The graphs above show displacement, velocity and acceleration for linear motion with constant acceleration (at left) and for circular motion with constant angular acceleration. Just for practice, let's derive the new equations (and revise the kinematics section if this looks difficult!) If we consider motion with constant acceleration, and remember that α = dω/dt, we have

ω = ∫ α dt = αt + ω₀

And from ω = dθ/dt, we can integrate again to get:

θ = ∫ ω dt = ½αt² + ωt + θ₀

From the two equations above, we can eliminate t to get

ω² − ω₀² = 2α(θ − θ₀).

So we have equations completely analogous to those of linear kinematics:

ω = ω₀ + αt and θ = θ₀ + ω₀t + ½αt² and ω² − ω₀² = 2α(θ − θ₀)
v = v₀ + at and s = s₀ + v₀t + ½at² and v² − v₀² = 2a(s − s₀).
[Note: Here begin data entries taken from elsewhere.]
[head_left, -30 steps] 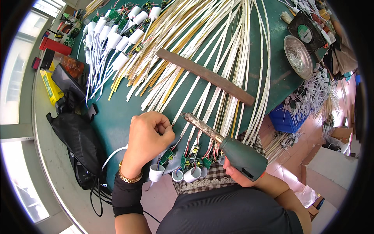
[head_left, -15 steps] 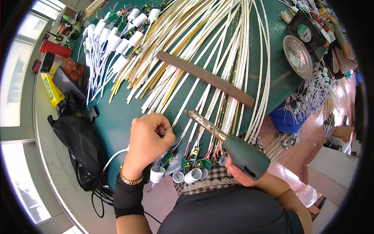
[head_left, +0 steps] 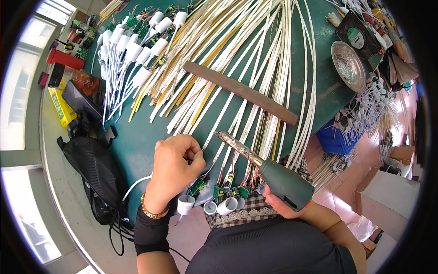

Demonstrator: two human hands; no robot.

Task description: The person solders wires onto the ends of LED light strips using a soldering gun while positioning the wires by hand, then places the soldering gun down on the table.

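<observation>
My left hand [head_left: 175, 157] is closed in a pinch at the near end of a narrow white LED strip [head_left: 218, 124]; what lies between the fingertips is hidden. In my right hand [head_left: 282, 206] is a soldering iron [head_left: 285, 185] with a thick dark green handle. Its blackened tip points up and left, a short way right of the pinching fingers. Below the tip, small green circuit boards [head_left: 197, 186] with red wires hang by the table edge, among white lamp caps [head_left: 185, 204].
A brown bar [head_left: 242, 93] lies across many strips on the green table [head_left: 137, 150]. White caps with wires [head_left: 133, 51] are heaped at far left. A metal dish [head_left: 349, 67] and a black fan [head_left: 359, 39] stand at right. A black bag [head_left: 91, 164] lies left.
The soldering iron has shifted very slightly left. My left hand keeps its pinch in nearly the same place.
</observation>
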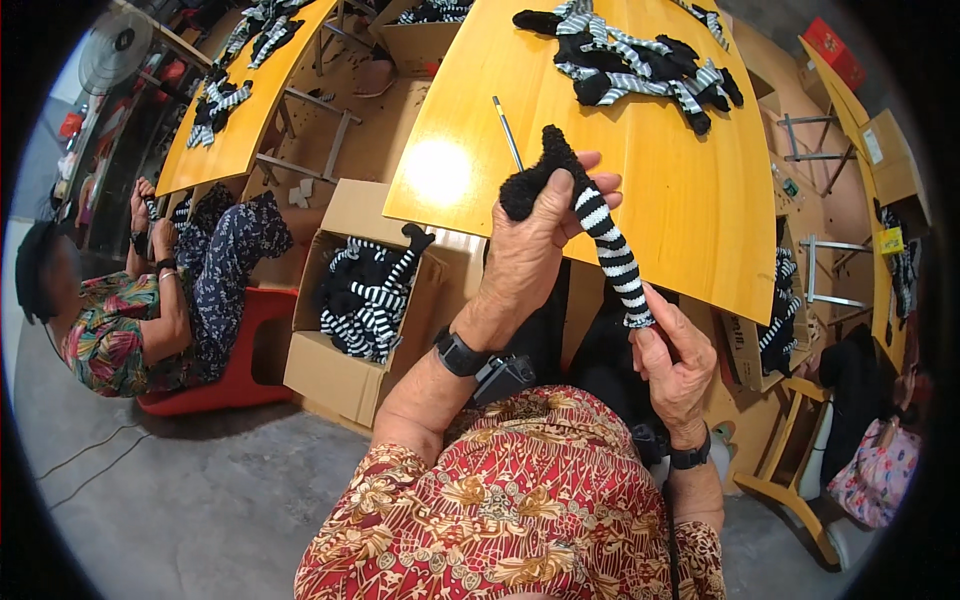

Torque: dependence on displacement, force and angle

Forces cause accelerations. To make something turn, we apply a torque. We shall define if first, and then explain why this definition is logical. Later we shall see the complete analogy with Newton's laws for linear motion.

The torque τ is defined by

τ = rX F

where force F acts at a point displaced by r from the axis. The magnitude of the torque is given by

τ = r F sin θ

where θ is the angle between r and F.

(You may need to look at the cross product section of the  support page on vectors.)

We shall discuss the magnitude first, then the direction.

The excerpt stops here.